INSTRUCTIONS FOR THE TASK:
What follows is data; output all of it exactly as given.

*** Opening of INFORMATION SHOWN ***

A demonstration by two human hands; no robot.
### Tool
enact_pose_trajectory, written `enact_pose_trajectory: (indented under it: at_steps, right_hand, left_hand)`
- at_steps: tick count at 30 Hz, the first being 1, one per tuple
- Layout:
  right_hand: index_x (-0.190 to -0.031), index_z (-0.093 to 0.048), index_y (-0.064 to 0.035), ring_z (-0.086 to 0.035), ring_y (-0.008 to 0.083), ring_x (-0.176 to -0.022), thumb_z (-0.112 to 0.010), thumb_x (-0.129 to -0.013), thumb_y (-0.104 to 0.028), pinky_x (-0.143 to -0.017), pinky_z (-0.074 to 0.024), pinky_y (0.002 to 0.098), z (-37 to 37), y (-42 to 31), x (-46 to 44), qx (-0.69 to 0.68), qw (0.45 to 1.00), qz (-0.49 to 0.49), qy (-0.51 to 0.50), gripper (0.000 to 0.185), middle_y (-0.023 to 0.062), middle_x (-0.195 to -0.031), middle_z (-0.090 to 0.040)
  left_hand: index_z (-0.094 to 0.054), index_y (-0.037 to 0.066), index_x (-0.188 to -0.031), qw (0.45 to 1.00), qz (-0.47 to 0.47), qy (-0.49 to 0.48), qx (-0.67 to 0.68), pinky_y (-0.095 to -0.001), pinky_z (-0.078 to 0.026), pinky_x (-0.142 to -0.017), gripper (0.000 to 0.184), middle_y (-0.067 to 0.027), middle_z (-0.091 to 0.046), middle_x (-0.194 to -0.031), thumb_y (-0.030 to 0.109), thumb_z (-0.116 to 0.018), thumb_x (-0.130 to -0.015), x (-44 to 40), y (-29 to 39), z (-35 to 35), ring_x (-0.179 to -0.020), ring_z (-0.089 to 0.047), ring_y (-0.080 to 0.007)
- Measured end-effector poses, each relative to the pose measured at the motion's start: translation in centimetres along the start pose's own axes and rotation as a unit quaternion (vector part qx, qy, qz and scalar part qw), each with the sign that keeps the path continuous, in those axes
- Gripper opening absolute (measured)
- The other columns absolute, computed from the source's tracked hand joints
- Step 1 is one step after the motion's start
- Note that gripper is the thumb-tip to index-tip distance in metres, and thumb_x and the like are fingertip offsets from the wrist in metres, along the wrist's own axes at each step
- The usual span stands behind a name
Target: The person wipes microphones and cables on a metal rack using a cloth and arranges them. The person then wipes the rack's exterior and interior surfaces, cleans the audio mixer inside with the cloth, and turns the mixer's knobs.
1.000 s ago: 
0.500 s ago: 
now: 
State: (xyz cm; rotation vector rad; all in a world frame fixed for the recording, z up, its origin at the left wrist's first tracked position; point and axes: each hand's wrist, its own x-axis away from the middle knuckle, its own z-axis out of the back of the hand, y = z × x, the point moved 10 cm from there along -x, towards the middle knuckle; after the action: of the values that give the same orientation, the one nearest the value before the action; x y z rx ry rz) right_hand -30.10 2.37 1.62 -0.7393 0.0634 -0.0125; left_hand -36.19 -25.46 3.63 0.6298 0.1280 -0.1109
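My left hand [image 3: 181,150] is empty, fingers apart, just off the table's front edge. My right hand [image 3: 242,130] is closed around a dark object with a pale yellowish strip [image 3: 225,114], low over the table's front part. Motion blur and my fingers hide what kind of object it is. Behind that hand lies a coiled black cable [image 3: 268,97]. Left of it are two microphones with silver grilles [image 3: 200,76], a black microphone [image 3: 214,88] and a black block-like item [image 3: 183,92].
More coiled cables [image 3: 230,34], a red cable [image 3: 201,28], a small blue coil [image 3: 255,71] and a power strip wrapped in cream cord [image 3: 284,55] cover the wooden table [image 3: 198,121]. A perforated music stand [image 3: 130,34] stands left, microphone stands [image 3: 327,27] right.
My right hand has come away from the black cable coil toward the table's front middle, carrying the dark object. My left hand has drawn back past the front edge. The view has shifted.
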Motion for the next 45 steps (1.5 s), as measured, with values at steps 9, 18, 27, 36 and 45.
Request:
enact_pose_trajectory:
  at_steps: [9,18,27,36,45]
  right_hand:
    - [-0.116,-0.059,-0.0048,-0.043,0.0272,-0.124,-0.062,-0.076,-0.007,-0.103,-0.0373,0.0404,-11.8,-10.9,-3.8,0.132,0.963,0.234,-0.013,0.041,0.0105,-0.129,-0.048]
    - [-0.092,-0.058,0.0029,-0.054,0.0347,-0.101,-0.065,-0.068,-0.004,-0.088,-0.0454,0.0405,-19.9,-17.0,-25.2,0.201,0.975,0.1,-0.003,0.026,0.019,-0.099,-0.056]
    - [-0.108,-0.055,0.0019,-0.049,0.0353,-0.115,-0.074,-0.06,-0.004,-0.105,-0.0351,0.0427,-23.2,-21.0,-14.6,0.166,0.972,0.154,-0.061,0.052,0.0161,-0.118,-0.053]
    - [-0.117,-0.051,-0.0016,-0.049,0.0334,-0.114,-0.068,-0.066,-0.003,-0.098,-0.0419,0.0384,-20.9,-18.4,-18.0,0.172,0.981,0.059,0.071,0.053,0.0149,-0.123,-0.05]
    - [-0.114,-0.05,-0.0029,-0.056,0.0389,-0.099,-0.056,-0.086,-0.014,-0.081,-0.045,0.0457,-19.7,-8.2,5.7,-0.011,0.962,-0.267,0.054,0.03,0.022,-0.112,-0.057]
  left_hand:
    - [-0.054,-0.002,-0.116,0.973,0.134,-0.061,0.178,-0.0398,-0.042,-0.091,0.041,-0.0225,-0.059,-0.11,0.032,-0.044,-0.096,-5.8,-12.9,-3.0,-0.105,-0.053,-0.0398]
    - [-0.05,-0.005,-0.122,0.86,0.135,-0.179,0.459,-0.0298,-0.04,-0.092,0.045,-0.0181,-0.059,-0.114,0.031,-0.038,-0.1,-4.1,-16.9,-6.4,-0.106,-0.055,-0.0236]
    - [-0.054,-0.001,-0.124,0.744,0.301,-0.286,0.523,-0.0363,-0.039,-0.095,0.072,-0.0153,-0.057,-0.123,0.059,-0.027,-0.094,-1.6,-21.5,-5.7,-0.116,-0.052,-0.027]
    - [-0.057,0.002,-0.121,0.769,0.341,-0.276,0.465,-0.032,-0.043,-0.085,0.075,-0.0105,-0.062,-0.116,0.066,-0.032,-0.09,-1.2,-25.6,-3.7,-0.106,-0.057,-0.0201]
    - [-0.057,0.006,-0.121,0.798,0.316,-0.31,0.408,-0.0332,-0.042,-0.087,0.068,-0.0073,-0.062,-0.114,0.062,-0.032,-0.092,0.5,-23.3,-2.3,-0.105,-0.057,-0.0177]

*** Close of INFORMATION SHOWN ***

YOUR SOLUTION:
A demonstration by two human hands; no robot.
### Tool
enact_pose_trajectory, written `enact_pose_trajectory: (indented under it: at_steps, right_hand, left_hand)`
- at_steps: tick count at 30 Hz, the first being 1, one per tuple
- Layout:
  right_hand: index_x (-0.190 to -0.031), index_z (-0.093 to 0.048), index_y (-0.064 to 0.035), ring_z (-0.086 to 0.035), ring_y (-0.008 to 0.083), ring_x (-0.176 to -0.022), thumb_z (-0.112 to 0.010), thumb_x (-0.129 to -0.013), thumb_y (-0.104 to 0.028), pinky_x (-0.143 to -0.017), pinky_z (-0.074 to 0.024), pinky_y (0.002 to 0.098), z (-37 to 37), y (-42 to 31), x (-46 to 44), qx (-0.69 to 0.68), qw (0.45 to 1.00), qz (-0.49 to 0.49), qy (-0.51 to 0.50), gripper (0.000 to 0.185), middle_y (-0.023 to 0.062), middle_x (-0.195 to -0.031), middle_z (-0.090 to 0.040)
  left_hand: index_z (-0.094 to 0.054), index_y (-0.037 to 0.066), index_x (-0.188 to -0.031), qw (0.45 to 1.00), qz (-0.47 to 0.47), qy (-0.49 to 0.48), qx (-0.67 to 0.68), pinky_y (-0.095 to -0.001), pinky_z (-0.078 to 0.026), pinky_x (-0.142 to -0.017), gripper (0.000 to 0.184), middle_y (-0.067 to 0.027), middle_z (-0.091 to 0.046), middle_x (-0.194 to -0.031), thumb_y (-0.030 to 0.109), thumb_z (-0.116 to 0.018), thumb_x (-0.130 to -0.015), x (-44 to 40), y (-29 to 39), z (-35 to 35), ring_x (-0.179 to -0.020), ring_z (-0.089 to 0.047), ring_y (-0.080 to 0.007)
- Measured end-effector poses, each relative to the pose measured at the motion's start: translation in centimetres along the start pose's own axes and rotation as a unit quaternion (vector part qx, qy, qz and scalar part qw), each with the sign that keeps the path continuous, in those axes
- Gripper opening absolute (measured)
- The other columns absolute, computed from the source's tracked hand joints
- Step 1 is one step after the motion's start
- Note that gripper is the thumb-tip to index-tip distance in metres, and thumb_x and the like are fingertip offsets from the wrist in metres, along the wrist's own axes at each step
- The usual span stands behind a name
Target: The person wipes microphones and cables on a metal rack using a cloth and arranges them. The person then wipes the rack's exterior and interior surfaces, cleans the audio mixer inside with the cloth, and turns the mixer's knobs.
1.000 s ago: 
0.500 s ago: 
now: 
State: (xyz cm; rotation vector rad; all in a world frame fixed for the recording, z up, its origin at the left wrist's first tracked position; point and axes: each hand's wrist, its own x-axis away from the middle knuckle, its own z-axis out of the back of the hand, y = z × x, the point moved 10 cm from there along -x, towards the middle knuckle; after the action: of the values that give the same orientation, the one nearest the value before the action; x y z rx ry rz) right_hand -30.10 2.37 1.62 -0.7393 0.0634 -0.0125; left_hand -36.19 -25.46 3.63 0.6298 0.1280 -0.1109
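My left hand [image 3: 181,150] is empty, fingers apart, just off the table's front edge. My right hand [image 3: 242,130] is closed around a dark object with a pale yellowish strip [image 3: 225,114], low over the table's front part. Motion blur and my fingers hide what kind of object it is. Behind that hand lies a coiled black cable [image 3: 268,97]. Left of it are two microphones with silver grilles [image 3: 200,76], a black microphone [image 3: 214,88] and a black block-like item [image 3: 183,92].
More coiled cables [image 3: 230,34], a red cable [image 3: 201,28], a small blue coil [image 3: 255,71] and a power strip wrapped in cream cord [image 3: 284,55] cover the wooden table [image 3: 198,121]. A perforated music stand [image 3: 130,34] stands left, microphone stands [image 3: 327,27] right.
My right hand has come away from the black cable coil toward the table's front middle, carrying the dark object. My left hand has drawn back past the front edge. The view has shifted.
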Motion for the next 45 steps (1.5 s), as measured, with values at steps 9, 18, 27, 36 and 45.
Request:
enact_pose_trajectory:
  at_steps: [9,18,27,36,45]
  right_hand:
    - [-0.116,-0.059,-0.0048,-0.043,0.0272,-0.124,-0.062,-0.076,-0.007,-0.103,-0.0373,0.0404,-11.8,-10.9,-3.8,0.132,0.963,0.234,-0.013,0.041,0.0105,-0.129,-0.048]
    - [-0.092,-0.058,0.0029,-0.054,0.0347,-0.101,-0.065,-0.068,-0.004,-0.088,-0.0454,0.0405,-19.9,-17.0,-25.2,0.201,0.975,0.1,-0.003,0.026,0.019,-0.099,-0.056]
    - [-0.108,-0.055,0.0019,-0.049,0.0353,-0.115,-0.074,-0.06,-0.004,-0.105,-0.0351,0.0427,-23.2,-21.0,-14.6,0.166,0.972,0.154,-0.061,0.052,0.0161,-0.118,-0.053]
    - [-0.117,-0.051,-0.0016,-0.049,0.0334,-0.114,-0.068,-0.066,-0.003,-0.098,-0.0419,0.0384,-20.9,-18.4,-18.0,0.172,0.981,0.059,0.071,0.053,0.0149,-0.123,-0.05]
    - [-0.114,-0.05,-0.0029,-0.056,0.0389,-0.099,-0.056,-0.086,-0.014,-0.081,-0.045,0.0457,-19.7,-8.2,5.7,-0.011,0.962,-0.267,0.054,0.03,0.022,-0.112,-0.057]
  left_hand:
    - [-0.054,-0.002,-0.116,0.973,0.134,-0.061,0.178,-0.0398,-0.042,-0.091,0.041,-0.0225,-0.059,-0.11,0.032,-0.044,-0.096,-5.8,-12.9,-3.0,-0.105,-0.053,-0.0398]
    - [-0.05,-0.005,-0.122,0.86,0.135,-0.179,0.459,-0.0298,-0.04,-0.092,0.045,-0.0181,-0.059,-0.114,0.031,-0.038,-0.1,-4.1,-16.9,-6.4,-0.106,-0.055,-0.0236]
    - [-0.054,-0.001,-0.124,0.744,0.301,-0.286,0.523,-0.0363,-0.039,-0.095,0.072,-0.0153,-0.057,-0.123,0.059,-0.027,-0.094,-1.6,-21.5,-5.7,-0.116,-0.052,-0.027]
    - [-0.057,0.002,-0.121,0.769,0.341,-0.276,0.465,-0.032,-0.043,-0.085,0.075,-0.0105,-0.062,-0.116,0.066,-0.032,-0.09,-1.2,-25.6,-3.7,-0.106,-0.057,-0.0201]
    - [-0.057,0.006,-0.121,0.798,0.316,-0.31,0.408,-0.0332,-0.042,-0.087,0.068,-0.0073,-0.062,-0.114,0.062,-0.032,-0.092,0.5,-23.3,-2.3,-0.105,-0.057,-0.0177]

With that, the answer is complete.